_WORK ITEM_:
Print, exactly as written, the line containing "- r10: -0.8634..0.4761" and every line after it, ending with the final line of the data below.

_DATA_:
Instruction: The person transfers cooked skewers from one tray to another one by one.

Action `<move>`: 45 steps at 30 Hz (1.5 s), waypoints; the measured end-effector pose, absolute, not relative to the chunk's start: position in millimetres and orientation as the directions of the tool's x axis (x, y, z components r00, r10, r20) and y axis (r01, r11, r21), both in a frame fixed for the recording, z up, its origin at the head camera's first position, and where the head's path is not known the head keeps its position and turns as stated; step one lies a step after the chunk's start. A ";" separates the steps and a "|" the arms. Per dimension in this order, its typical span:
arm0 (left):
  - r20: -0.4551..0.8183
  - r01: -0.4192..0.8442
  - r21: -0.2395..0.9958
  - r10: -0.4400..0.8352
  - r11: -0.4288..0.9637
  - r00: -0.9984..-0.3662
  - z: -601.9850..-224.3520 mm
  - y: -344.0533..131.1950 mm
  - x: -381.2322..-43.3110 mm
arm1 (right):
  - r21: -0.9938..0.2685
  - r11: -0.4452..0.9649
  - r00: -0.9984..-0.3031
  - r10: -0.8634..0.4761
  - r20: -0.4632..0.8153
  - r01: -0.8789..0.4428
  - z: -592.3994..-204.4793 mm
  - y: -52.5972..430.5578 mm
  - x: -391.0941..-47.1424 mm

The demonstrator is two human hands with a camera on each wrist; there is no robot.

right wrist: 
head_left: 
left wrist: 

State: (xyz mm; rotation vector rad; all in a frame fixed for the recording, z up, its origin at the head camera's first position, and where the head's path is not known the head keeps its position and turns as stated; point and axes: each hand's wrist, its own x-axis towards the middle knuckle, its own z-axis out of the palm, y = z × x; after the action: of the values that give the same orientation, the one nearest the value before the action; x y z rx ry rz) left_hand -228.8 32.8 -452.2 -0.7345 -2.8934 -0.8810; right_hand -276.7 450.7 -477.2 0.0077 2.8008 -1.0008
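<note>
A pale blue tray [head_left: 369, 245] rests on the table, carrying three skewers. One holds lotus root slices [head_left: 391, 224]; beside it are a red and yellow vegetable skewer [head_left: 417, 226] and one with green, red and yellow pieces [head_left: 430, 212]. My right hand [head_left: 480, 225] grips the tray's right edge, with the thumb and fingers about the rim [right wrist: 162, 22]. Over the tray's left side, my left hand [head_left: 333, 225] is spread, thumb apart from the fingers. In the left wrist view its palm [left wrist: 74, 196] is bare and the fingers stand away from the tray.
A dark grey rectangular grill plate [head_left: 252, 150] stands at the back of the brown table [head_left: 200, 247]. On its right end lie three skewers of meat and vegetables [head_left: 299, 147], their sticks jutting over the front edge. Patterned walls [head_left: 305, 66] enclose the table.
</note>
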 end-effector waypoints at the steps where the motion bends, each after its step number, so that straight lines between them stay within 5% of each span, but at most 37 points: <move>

_COMPLETED EXERCISE_:
  - r10: -0.8634..0.4761
  - r20: -0.4632..0.8153
  - r01: -0.8789..0.4428
  - z: -592.3994..-204.4793 mm
  - y: -52.5972..430.5578 mm
  - x: -391.0941..-47.1424 mm

The demonstrator is two human hands with a camera on each wrist; there is no robot.

right wrist: 
head_left: 
left wrist: 

State: (xyz mm; rotation vector rad; all in a frame fixed for the recording, z up, its origin at the head camera's first position, and where the head's path is not known the head keeps its position and turns as stated; point and axes: each hand's wrist, its own x-axis towards the middle knuckle, its own z-axis out of the palm, y = z × x; after the action: of the values that give the same orientation, the one nearest the value before the action; x y z rx ry rz) left_hand -228.8 32.8 -452.2 -0.7345 -2.8934 -0.8810; right_hand -276.7 450.7 -477.2 0.0077 2.8008 -1.0008
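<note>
A pale blue tray [head_left: 369, 245] rests on the table, carrying three skewers. One holds lotus root slices [head_left: 391, 224]; beside it are a red and yellow vegetable skewer [head_left: 417, 226] and one with green, red and yellow pieces [head_left: 430, 212]. My right hand [head_left: 480, 225] grips the tray's right edge, with the thumb and fingers about the rim [right wrist: 162, 22]. Over the tray's left side, my left hand [head_left: 333, 225] is spread, thumb apart from the fingers. In the left wrist view its palm [left wrist: 74, 196] is bare and the fingers stand away from the tray.
A dark grey rectangular grill plate [head_left: 252, 150] stands at the back of the brown table [head_left: 200, 247]. On its right end lie three skewers of meat and vegetables [head_left: 299, 147], their sticks jutting over the front edge. Patterned walls [head_left: 305, 66] enclose the table.
</note>
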 end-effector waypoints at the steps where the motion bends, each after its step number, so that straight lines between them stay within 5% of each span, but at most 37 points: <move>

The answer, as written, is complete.